> _EXERCISE GOAL_
The number of lines containing "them" is the only answer wanted; work it out from the entries below.

Saved entries
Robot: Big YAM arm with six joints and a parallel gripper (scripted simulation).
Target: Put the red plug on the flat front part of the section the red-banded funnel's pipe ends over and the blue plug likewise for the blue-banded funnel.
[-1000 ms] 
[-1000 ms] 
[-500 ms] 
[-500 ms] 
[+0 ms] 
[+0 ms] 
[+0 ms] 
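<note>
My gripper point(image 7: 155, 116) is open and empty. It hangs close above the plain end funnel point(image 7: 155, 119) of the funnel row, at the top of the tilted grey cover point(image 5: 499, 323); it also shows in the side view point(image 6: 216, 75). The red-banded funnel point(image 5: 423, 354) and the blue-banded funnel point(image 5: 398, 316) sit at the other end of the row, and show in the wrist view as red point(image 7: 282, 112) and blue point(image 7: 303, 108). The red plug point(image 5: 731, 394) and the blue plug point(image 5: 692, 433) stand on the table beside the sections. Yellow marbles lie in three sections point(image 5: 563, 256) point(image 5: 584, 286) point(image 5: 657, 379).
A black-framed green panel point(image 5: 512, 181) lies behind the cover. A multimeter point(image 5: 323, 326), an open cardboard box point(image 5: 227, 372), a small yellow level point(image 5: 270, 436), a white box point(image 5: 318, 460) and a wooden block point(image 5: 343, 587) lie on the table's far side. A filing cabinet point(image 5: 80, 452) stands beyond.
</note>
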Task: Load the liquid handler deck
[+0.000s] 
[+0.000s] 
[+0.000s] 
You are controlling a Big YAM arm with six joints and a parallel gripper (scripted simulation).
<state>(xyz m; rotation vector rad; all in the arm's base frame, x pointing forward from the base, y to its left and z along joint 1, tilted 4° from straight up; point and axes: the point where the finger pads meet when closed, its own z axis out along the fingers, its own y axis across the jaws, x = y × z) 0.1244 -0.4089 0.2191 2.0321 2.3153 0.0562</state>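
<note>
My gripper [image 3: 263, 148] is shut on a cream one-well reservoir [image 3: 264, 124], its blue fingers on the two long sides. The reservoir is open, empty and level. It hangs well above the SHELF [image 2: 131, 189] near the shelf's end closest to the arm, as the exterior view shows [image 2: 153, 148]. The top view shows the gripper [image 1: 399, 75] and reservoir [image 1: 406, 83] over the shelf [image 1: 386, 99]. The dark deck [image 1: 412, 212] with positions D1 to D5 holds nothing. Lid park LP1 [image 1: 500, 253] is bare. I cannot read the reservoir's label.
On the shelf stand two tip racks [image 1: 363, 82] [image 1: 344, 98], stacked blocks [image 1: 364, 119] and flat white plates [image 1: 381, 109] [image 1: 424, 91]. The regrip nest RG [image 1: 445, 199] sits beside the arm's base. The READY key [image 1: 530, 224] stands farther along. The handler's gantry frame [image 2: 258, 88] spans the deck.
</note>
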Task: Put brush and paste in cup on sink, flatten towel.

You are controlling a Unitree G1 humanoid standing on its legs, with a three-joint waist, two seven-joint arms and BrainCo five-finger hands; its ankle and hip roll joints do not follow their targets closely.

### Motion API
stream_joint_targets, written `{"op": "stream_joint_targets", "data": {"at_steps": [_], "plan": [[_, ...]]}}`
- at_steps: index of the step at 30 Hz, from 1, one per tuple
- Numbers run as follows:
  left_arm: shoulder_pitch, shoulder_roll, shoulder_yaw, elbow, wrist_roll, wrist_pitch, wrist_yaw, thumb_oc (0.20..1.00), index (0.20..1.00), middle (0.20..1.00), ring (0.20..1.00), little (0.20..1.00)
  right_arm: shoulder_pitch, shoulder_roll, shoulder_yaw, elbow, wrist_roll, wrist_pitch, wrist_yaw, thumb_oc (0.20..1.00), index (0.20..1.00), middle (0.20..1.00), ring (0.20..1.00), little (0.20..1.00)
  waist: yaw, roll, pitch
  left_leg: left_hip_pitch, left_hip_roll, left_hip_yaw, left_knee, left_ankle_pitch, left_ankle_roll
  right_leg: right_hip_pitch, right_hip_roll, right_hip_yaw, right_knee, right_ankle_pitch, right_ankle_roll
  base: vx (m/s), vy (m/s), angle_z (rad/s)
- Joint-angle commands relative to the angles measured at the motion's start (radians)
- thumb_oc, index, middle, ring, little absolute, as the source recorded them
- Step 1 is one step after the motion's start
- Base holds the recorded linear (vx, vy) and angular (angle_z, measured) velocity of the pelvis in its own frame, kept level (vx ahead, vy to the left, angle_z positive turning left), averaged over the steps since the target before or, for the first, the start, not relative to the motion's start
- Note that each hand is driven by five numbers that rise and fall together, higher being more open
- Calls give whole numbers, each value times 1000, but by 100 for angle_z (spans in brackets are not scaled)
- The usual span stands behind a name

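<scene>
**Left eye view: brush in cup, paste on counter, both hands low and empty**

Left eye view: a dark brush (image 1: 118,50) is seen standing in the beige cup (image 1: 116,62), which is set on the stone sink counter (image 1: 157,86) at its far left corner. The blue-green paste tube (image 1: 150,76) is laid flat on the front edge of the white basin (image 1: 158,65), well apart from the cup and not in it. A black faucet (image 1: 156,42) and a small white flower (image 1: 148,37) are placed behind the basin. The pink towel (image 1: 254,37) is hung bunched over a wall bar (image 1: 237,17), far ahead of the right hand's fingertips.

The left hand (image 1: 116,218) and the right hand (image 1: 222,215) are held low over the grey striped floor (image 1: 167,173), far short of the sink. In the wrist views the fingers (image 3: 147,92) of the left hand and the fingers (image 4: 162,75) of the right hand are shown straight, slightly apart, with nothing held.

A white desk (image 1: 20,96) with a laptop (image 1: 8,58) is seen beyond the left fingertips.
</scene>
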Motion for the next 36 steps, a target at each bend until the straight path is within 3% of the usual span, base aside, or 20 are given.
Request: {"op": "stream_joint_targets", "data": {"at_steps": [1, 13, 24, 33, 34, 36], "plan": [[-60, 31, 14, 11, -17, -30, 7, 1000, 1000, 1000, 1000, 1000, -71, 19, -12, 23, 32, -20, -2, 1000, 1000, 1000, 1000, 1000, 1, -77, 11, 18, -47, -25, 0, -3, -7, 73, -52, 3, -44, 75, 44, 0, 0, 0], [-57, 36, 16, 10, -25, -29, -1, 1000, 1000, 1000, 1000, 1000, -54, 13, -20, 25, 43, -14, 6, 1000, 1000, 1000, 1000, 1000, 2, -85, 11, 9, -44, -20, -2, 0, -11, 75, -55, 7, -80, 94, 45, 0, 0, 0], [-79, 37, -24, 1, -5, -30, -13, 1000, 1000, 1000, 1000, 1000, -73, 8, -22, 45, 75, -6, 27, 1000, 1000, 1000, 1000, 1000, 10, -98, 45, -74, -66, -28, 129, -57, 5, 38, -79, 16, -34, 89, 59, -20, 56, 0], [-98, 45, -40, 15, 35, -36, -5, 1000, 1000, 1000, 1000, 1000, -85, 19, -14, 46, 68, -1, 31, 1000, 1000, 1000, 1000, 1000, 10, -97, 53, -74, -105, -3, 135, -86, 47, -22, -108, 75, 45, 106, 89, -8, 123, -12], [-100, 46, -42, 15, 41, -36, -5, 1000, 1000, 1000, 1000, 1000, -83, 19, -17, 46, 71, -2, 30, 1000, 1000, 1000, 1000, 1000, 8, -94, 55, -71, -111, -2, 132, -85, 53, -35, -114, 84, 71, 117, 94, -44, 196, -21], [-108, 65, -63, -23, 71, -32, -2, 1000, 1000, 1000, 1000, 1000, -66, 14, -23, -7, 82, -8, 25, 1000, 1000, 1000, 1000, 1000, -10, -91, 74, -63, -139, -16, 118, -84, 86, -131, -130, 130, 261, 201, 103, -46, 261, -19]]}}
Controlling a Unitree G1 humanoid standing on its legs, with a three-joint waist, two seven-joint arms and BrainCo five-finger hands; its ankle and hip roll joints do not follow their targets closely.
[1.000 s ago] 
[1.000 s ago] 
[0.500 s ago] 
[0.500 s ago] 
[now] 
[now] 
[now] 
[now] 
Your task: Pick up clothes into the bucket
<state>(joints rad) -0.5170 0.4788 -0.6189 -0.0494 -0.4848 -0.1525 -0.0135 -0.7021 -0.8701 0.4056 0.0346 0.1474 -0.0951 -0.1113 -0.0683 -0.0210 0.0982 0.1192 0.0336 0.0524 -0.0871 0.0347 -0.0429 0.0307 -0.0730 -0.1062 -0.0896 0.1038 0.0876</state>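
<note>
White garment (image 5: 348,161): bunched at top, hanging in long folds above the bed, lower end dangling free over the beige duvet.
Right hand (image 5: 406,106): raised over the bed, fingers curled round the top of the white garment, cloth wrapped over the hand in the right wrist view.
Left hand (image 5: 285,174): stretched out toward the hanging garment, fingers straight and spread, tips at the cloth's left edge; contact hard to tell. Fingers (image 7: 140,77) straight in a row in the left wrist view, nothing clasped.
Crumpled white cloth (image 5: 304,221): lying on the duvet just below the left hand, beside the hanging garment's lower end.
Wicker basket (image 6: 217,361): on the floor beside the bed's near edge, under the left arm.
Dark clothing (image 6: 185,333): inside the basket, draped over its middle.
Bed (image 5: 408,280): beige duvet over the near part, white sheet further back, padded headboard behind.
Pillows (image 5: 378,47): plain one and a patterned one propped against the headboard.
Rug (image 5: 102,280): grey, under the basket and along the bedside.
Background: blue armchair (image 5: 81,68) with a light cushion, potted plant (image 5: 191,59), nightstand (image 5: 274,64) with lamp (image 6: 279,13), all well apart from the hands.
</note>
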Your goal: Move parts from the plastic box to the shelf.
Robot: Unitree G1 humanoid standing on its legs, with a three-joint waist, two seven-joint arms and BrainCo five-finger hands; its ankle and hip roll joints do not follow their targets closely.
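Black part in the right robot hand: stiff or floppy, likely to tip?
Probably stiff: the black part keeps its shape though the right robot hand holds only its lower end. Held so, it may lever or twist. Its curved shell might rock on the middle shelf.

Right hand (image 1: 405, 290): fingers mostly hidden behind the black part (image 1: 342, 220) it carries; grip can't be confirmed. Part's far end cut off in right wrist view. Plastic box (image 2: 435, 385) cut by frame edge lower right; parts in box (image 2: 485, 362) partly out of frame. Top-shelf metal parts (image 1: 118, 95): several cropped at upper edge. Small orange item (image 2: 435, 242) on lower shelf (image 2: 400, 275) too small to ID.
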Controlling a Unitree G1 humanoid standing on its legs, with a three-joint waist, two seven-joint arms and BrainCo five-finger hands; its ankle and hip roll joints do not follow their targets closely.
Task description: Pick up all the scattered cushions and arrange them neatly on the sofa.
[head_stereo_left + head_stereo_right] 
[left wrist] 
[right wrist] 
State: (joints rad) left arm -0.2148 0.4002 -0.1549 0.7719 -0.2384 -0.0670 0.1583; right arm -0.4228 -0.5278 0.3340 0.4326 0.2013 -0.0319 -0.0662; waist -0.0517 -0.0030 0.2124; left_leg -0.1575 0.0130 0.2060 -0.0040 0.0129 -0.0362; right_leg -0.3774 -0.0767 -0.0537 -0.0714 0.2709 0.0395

> _THE ANSWER_
2